### Instructions for the task
Take the lines below from the one with "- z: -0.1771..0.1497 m" through the one with "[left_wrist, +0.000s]" and print only them, exactly. Don't print the pictures.

++++++++++++++++++++

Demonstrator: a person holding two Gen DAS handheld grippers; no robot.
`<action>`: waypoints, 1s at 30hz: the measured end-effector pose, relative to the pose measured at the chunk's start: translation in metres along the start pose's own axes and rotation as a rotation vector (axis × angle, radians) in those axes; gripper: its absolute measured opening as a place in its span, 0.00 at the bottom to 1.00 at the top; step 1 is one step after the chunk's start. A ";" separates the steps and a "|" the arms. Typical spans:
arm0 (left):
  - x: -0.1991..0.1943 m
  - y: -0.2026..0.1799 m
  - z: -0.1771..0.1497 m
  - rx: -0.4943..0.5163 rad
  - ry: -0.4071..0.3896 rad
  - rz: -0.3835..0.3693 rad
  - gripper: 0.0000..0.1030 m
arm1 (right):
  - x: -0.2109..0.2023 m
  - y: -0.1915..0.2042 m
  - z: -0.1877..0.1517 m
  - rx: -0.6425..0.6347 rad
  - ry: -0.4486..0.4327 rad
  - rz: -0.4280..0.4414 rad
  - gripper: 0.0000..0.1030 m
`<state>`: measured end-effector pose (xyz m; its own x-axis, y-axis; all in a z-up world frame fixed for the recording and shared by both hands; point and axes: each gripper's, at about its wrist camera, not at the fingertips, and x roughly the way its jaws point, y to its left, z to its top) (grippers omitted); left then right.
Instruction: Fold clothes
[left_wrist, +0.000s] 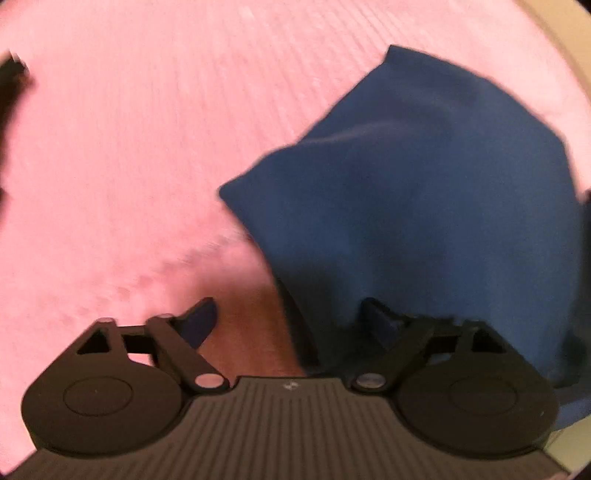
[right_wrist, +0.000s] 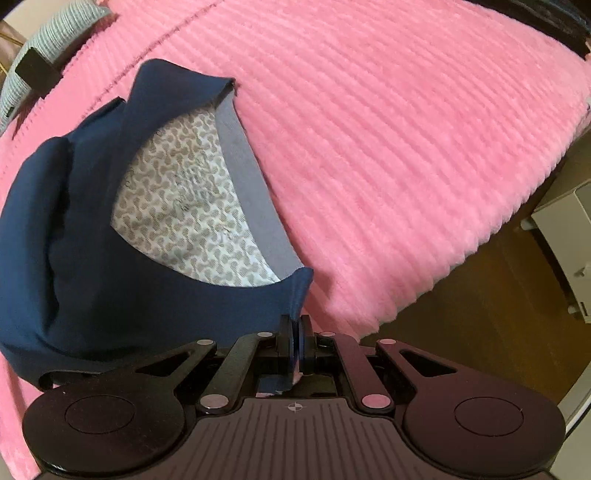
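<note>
Two fingers of the right gripper (right_wrist: 298, 332) are pinched tight on the hem corner of the navy garment (right_wrist: 74, 258), which lies bunched on the pink ribbed blanket (right_wrist: 388, 147), its patterned lining (right_wrist: 188, 218) and grey waistband (right_wrist: 243, 177) showing. Over on the left gripper (left_wrist: 291, 325), fingers stand wide apart, gripping nothing, one finger against the blue cloth. Beyond the blanket's edge, brown floor (right_wrist: 480, 314).

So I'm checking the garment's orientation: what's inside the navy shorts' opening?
Inside the navy shorts, a white patterned lining and grey inner waistband show. Deeper inside is covered by fabric.
</note>
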<state>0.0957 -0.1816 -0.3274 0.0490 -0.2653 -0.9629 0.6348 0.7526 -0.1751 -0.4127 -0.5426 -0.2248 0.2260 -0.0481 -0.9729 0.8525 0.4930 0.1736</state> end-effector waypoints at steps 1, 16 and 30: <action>-0.002 -0.003 -0.002 0.015 -0.010 -0.022 0.38 | -0.004 0.005 0.002 -0.008 -0.009 0.002 0.00; -0.238 -0.022 0.042 0.060 -0.485 0.013 0.03 | -0.226 0.112 0.143 -0.204 -0.522 0.371 0.00; -0.299 -0.055 -0.107 -0.170 -0.294 0.074 0.12 | -0.151 0.003 0.046 -0.068 -0.214 0.159 0.01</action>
<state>-0.0370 -0.0791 -0.0515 0.3260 -0.3497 -0.8783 0.4847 0.8595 -0.1623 -0.4225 -0.5739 -0.0709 0.4552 -0.1437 -0.8787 0.7661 0.5661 0.3043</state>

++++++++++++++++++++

### Your solution
  - z: -0.1771..0.1497 m
  - rx: -0.4943..0.5163 rad
  - ry: -0.4071..0.3896 rad
  - rz: -0.3835..0.3693 rad
  - gripper: 0.0000..0.1030 m
arm1 (right):
  - x: -0.2109..0.2023 m
  - y: -0.1915..0.2042 m
  - z: -0.1877..0.1517 m
  - rx: -0.6425..0.6347 rad
  - ry: -0.4486..0.4327 rad
  - rz: -0.4280..0.4414 rad
  - gripper: 0.0000..0.1030 m
`<state>`: measured end-effector pose (xyz m; its own x-axis, y-axis; all in a z-up world frame fixed for the recording and shared by both hands; point and axes: each gripper's, at about its wrist camera, not at the fingertips, and x roughly the way its jaws point, y to its left, z to its top) (grippers omitted); left then right.
Instruction: Fold clothes
[left_wrist, +0.000s] 

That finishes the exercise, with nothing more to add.